Begin at the line holding "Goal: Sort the" and set down exactly each line through the last one below, omitting pictures. Include nothing else.

EXERCISE DATA
▼
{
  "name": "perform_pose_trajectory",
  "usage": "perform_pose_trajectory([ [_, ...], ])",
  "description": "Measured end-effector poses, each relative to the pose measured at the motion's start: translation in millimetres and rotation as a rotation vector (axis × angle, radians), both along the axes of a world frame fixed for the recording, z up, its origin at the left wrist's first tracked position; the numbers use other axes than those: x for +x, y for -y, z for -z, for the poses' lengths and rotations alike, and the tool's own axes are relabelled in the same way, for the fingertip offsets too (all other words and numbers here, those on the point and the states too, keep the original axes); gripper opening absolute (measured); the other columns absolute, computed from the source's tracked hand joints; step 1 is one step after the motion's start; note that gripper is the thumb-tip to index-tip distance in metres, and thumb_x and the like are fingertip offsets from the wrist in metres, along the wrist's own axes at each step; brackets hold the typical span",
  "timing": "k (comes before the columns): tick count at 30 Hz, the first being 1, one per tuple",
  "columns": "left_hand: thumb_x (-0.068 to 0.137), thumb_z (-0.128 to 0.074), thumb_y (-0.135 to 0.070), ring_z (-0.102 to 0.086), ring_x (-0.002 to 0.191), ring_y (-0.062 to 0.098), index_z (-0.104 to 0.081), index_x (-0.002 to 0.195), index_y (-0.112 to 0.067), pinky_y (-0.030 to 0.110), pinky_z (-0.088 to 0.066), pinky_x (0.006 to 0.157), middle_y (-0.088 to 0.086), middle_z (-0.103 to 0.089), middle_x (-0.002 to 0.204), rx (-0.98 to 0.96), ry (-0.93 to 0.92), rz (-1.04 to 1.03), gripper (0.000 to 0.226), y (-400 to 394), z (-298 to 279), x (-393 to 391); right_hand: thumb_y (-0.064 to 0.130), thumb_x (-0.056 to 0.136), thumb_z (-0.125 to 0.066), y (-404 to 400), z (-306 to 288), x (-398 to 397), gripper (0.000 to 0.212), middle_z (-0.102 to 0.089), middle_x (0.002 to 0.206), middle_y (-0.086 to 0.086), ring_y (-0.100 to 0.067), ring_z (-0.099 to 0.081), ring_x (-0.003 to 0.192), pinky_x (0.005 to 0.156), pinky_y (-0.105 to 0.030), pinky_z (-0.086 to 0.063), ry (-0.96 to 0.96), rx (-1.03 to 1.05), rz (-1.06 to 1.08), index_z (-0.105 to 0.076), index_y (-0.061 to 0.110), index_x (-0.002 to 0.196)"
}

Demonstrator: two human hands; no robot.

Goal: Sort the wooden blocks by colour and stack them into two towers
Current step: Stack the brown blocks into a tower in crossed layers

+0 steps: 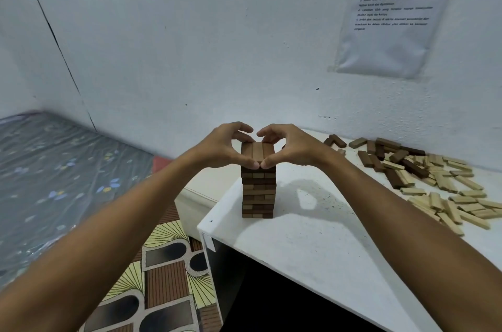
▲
THE COMPLETED TASK
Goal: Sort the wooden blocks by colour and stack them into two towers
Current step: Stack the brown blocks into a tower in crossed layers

+0 steps: 

No further output is expected for this exercise.